A massive collision between white dwarf and neutron stars may explain the creation of transient supernovae, explosions that tend to occur far away from host galaxies.
“Our paper examines so-called ‘calcium-rich’ transients,” says Joseph Lyman from the University of Warwick. “These are luminous explosions that last on the timescales of weeks, however, they’re not as bright and don’t last as long as traditional supernovae, which makes them difficult to discover and study in detail.”
Previous studies had shown that calcium comprised up to half of the material thrown off in such explosions compared to only a tiny fraction in normal supernovae. This means that these curious events may actually be the dominant producers of calcium in our universe.
“One of the weirdest aspects is that they seem to explode in unusual places. For example, if you look at a galaxy, you expect any explosions to roughly be in line with the underlying light you see from that galaxy, since that is where the stars are,” Lyman says. “However, a large fraction of these are exploding at huge distances from their galaxies, where the number of stellar systems is miniscule.
“What we address in the paper is whether there are any systems underneath where these transients have exploded. For example there could be very faint dwarf galaxies there, explaining the weird locations. We present observations, going just about as faint as you can go, to show there is in fact nothing at the location of these transients—so the question becomes, how did they get there?”
Potential Host Galaxies
Calcium-rich transients observed to date can be seen tens of thousands of parsecs away from any potential host galaxy, with a third of these events at least 65 thousand light years from a potential host galaxy.

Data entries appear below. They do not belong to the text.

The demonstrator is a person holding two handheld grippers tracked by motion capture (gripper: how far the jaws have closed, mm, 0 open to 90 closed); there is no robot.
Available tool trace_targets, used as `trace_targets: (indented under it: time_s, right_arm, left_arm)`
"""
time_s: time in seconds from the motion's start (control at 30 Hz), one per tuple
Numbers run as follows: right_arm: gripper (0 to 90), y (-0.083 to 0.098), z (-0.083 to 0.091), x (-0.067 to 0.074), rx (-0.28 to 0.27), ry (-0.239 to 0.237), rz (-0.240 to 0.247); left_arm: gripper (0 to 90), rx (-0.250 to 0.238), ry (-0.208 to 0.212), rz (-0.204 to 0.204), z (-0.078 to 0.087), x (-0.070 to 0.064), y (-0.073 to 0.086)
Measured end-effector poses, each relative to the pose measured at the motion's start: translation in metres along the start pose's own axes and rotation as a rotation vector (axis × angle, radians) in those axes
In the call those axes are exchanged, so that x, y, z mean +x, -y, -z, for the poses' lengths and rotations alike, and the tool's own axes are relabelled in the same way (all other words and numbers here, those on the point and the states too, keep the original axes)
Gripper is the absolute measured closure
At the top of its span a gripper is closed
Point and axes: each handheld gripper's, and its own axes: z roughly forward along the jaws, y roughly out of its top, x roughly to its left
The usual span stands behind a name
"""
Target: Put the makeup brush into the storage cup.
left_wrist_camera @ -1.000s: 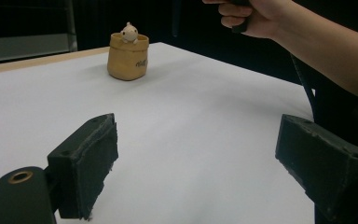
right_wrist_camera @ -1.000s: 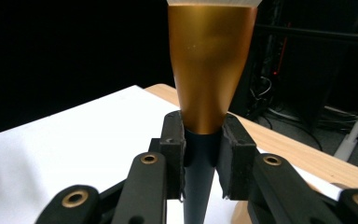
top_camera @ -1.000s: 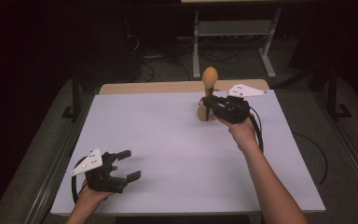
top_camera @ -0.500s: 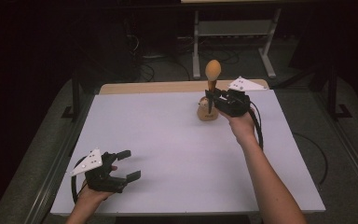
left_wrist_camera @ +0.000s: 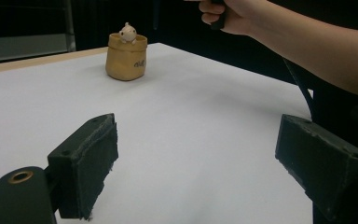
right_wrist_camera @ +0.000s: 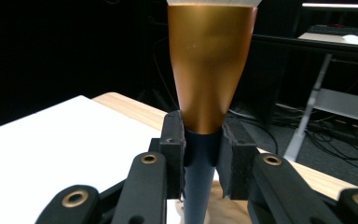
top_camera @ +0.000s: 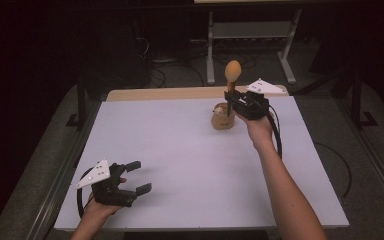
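Note:
My right gripper (top_camera: 230, 103) is shut on the dark handle of a brush (top_camera: 232, 70), which stands upright with its orange-gold head on top. In the right gripper view both pads clamp the handle (right_wrist_camera: 200, 156) just below the gold cone (right_wrist_camera: 210, 60). The brush's lower end hangs over a tan pot (top_camera: 223, 119) at the table's far side. That pot (left_wrist_camera: 126, 59) has a small pale figure (left_wrist_camera: 127, 32) peeking out of it. My left gripper (top_camera: 139, 176) rests at the near left corner, open, with nothing between its fingers (left_wrist_camera: 91, 158).
A white sheet (top_camera: 180, 165) covers the table, with a wooden strip (top_camera: 155, 94) along the far edge. The person's right forearm (top_camera: 285, 195) stretches across the right half. A metal stand (top_camera: 250, 30) and cables lie on the dark floor behind.
The right gripper has carried the brush a little to the right and farther back, over the pot. The left gripper has stayed where it was.

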Motion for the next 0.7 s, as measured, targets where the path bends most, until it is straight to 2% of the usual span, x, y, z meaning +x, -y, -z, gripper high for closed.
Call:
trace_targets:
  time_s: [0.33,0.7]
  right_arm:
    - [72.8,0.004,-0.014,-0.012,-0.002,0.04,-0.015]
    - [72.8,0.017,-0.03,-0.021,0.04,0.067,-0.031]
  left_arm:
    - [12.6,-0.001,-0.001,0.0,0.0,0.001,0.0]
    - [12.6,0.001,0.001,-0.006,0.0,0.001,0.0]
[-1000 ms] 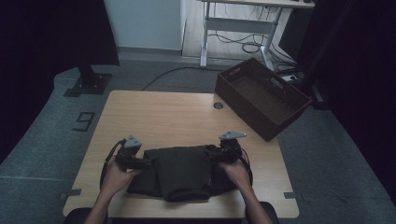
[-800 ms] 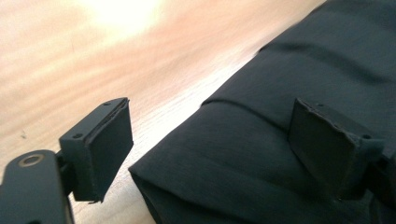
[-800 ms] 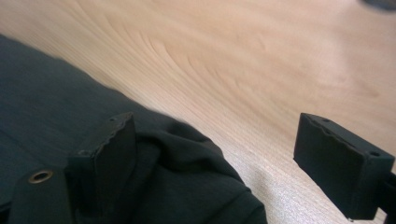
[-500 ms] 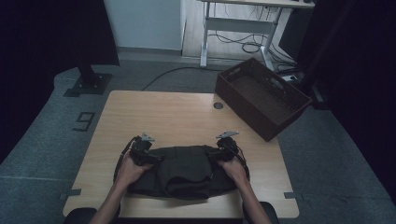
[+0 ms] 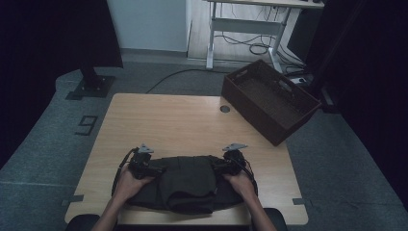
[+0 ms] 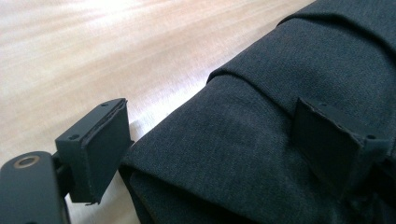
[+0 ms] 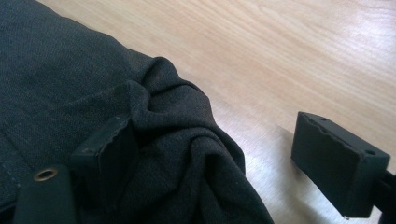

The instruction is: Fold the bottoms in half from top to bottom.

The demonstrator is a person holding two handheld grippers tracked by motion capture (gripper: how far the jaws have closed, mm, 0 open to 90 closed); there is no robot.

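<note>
Dark charcoal cloth, a folded garment [image 5: 185,182] of fine woven fabric, is lying along the near edge of a pale wooden table [image 5: 178,122], just in front of the person. Its shape is a soft, low rectangle with thick rolled folds, and a narrower flap is hanging toward the near edge at its middle.

A person's left hand [image 5: 126,182] is resting at the garment's left end, holding the left gripper [image 5: 153,169], which is pointing inward across the cloth. In the left gripper view its two flat black rubber-faced jaws are standing wide apart: one is sitting on the bare wood just beside the rounded folded edge, the other is lying over the top of the cloth [image 6: 261,154]. The pads are not squeezing the fabric.

At the opposite end, the right hand [image 5: 239,183] is holding the right gripper [image 5: 220,166], likewise aimed inward. In the right gripper view its jaws are also standing apart: one is pressed among bunched, crumpled folds [image 7: 177,140], the other is hovering clear over the smooth wood grain, so nothing is clamped.

Beyond the table's far right corner, a dark brown woven basket [image 5: 269,98], rectangular and open-topped, is sitting tilted. A small round grey disc [image 5: 224,109] is lying on the tabletop near it.
</note>
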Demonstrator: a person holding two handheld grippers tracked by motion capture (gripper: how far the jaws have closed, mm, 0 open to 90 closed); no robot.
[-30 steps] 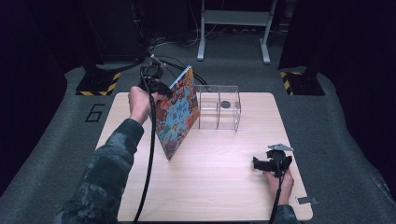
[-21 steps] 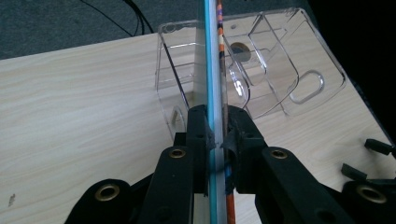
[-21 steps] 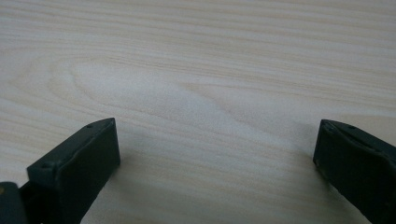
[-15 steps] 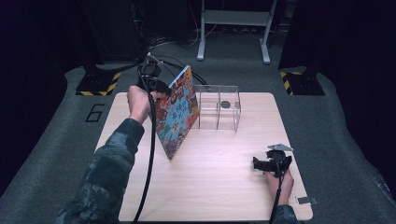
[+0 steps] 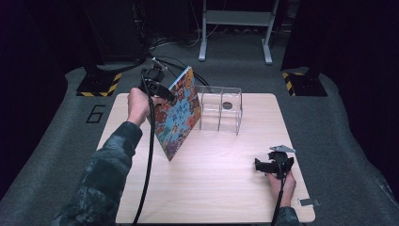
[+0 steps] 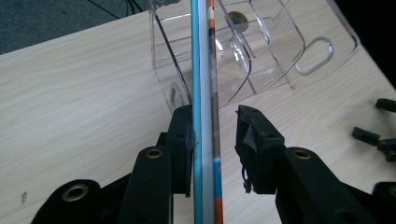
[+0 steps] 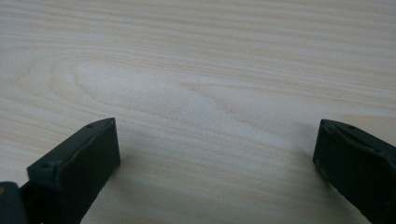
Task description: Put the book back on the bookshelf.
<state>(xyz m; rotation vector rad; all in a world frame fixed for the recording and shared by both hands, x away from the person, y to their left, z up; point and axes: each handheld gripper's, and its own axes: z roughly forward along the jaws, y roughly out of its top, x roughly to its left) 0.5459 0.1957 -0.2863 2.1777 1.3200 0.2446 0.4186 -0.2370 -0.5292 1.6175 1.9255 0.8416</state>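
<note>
The clear organiser (image 5: 220, 109) stands on the far middle of the counter (image 5: 211, 188). It is a transparent plastic rack with upright dividers forming open slots. One small dark round item (image 5: 227, 105) shows in or behind its right part; whether it lies inside cannot be told. The other slots look bare.

The book (image 5: 179, 115), with a busy coloured cover, stands tilted just left of the organiser, its lower corner resting on the counter and its upper corner near the left gripper (image 5: 170, 95). In the left gripper view the book's edge (image 6: 205, 93) runs between the jaws, a blue band beside a white and orange one. One pad touches the blue side; the other stands clear of the book with a visible gap. The jaws have just been opening, so the grip is slack rather than clamped. The organiser's near wall (image 6: 224, 60) is close behind the book's far edge.

The right gripper (image 5: 270, 164) rests on the counter well to the right and nearer the person than the organiser, close to the right edge. Its jaws are spread wide with only bare wood (image 7: 201, 93) between them.

Open counter lies between the book and the right gripper, and all along the near edge.
</note>
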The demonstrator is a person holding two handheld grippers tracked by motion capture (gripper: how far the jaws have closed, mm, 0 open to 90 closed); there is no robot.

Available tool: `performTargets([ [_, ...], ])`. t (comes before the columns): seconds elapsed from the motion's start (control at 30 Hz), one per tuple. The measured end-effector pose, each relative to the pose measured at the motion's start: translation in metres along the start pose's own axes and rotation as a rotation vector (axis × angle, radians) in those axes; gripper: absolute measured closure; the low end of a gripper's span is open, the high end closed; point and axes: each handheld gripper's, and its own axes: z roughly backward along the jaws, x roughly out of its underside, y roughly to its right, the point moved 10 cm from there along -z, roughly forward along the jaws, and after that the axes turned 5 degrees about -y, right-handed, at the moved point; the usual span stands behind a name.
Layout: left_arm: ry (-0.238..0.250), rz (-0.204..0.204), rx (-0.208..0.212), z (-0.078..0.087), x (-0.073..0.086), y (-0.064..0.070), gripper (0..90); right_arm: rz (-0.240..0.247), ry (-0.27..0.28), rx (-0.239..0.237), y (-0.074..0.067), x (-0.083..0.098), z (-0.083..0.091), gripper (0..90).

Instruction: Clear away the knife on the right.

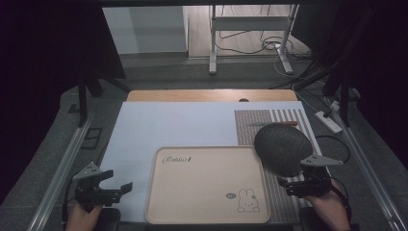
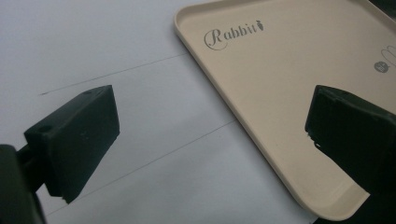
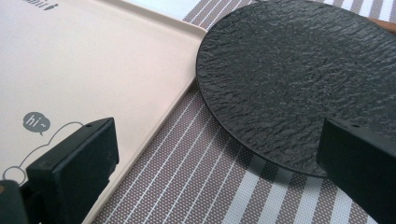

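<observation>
Nearest the person, the left gripper [image 1: 118,188] hovers with its jaws spread wide and empty over the white sheet [image 1: 183,127], just beside the left edge of the beige tray [image 1: 207,185], while the right gripper [image 1: 294,185] is also spread open with nothing between its jaws, poised at the near edge of the black round plate [image 1: 282,147]. That plate lies flat on the striped placemat [image 1: 284,202], just beside the tray's right rim at its far corner, whether touching cannot be told. Farther back, a thin stick-like utensil [image 1: 273,123] rests on the mat beyond the plate.
</observation>
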Motion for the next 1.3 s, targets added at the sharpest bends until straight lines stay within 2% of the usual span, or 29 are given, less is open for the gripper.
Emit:
performTargets([
  [0.13,0.001,0.003,0.001,0.0,0.0,0.0,3.1,-0.015,0.007,-0.033,0.001,-0.003,-0.003,0.0],
  [0.33,0.0,0.005,0.003,0.0,0.0,0.0,3.1,-0.025,0.002,-0.049,0.005,-0.012,-0.006,0.0],
  [0.4,0.0,0.007,0.003,0.0,0.0,0.0,3.1,-0.024,0.003,-0.048,0.006,-0.013,-0.007,0.0],
  [0.53,-0.001,0.01,0.005,0.0,0.0,-0.001,3.1,0.008,-0.012,-0.027,0.011,-0.017,-0.011,0.0],
  [0.7,-0.003,0.011,0.007,0.0,0.0,-0.001,3.1,0.011,-0.022,-0.02,0.015,-0.024,-0.017,0.0],
  [1.07,-0.003,0.014,0.01,-0.001,0.0,-0.001,3.1,0.008,-0.031,-0.02,0.022,-0.033,-0.028,0.0],
  [1.3,-0.005,0.012,0.008,-0.001,0.0,-0.001,3.1,-0.008,-0.011,-0.023,0.028,-0.046,-0.034,0.0],
])
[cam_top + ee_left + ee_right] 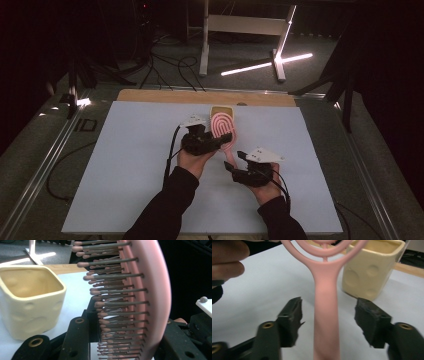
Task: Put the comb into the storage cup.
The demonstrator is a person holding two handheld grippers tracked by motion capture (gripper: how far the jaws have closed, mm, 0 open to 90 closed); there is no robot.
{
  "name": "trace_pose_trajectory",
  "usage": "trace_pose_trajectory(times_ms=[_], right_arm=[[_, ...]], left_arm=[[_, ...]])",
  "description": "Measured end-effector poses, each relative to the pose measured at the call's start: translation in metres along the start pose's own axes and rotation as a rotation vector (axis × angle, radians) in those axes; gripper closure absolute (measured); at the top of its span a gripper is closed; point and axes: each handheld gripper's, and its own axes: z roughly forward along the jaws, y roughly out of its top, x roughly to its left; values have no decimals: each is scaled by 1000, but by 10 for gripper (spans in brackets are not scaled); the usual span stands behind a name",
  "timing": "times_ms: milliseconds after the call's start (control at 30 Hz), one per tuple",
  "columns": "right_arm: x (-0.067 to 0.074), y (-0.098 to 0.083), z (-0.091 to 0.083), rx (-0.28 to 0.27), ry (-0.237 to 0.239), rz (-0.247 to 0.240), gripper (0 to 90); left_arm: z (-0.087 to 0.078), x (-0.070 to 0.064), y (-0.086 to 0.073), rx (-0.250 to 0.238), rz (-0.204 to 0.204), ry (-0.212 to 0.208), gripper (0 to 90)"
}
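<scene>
Pink hairbrush (pixel 223 128) sits near the tabletop (pixel 125 165) centre, head pointing toward 12 o'clock, handle trailing toward 6 o'clock. Left hand-held gripper (pixel 218 138) pinches the brush head — in the left gripper view the bristles (pixel 117 302) and the pink back (pixel 157 295) stand between its two black jaws, bristle tips facing the cup side. The person's left hand (pixel 192 161) wraps the gripper body from below, dark sleeve (pixel 165 205) entering from 6 o'clock. Right hand-held gripper (pixel 233 161) lies at about 4 o'clock from the brush head, jaws spread; in the right gripper view the pink handle (pixel 327 322) runs up the middle between the two jaws with a clear gap on each side, neither jaw touching it. A grey three-cornered plate (pixel 263 155) rides on top of the right gripper; cables (pixel 170 155) trail back along both forearms. Cream-yellow square cup (pixel 222 111) with round dimples stands upright just beyond the brush head at 12 o'clock — open top, inside looks empty in the left gripper view (pixel 30 300). White sheet covers the tabletop; a wooden edge (pixel 200 96) shows along the far side. Beyond it, dark floor with loose cables (pixel 175 67) and a bright light strip (pixel 265 64).
</scene>
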Motion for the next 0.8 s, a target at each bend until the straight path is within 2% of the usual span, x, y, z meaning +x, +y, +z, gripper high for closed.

For the new study, published in the Monthly Notices of the Royal Astronomical Society, researchers used the Very Large Telescope in Chile and Hubble Space Telescope observations of the nearest examples of these calcium-rich transients to attempt to detect anything left behind or in the surrounding area of the explosion.
The deep observation allowed them to rule out the presence of faint dwarf galaxies or globular star clusters at the locations of these nearest examples. Furthermore, an explanation for core-collapse supernovae, which calcium-rich transients resemble, although fainter, is the collapse of a massive star in a binary system where material is stripped from the massive star undergoing collapse.
The researchers found no evidence for a surviving binary companion or other massive stars in the vicinity, allowing them to reject massive stars as the progenitors of calcium rich transients.
“It was increasingly looking like hypervelocity massive stars could not explain the locations of these supernovae,” says Andrew Levan of the physics department. “They must be lower-mass, longer-lived stars, but still in some sort of binary systems as there is no known way that a single low-mass star can go supernova by itself, or create an event that would look like a supernova.”
The researchers then compared their data to what is known about short-duration gamma ray bursts (SGRBs). These are also often seen to explode in remote locations with no coincident galaxy detected. SGRBs are understood to occur when two neutron stars collide, or when a neutron star merges with a black hole.
Although mergers between neutron stars and black holes would not explain these brighter calcium-rich transients, the researchers considered that if the collision was instead between a white dwarf star and neutron star, it would fit their observations, because:
- It would provide enough energy to generate the luminosity of calcium rich transients.
- The presence of a white dwarf would provide a mechanism to produce calcium rich material.
- The presence of the Neutron star could explain why this binary star system was found so far from a host galaxy.
“What we therefore propose is these are systems that have been ejected from their galaxy. A good candidate in this scenario is a white dwarf and a neutron star in a binary system. The neutron star is formed when a massive star goes supernova. The mechanism of the supernova explosion causes the neutron star to be ‘kicked’ to very high velocities (100s of km/s). This high velocity system can then escape its galaxy, and if the binary system survives the kick, the white dwarf and neutron star will merge causing the explosive transient.”
The researchers, who say such merging systems of white dwarfs and neutron stars may produce high energy gamma-ray bursts, will next look for any new examples of calcium-rich transients to confirm this. Such merging systems will contribute significant sources of gravitational waves, potentially detectable by upcoming experiments that will shed further light on the nature of these exotic systems.
Researchers from University of Leicester and the Lund University Observatory contributed to the work.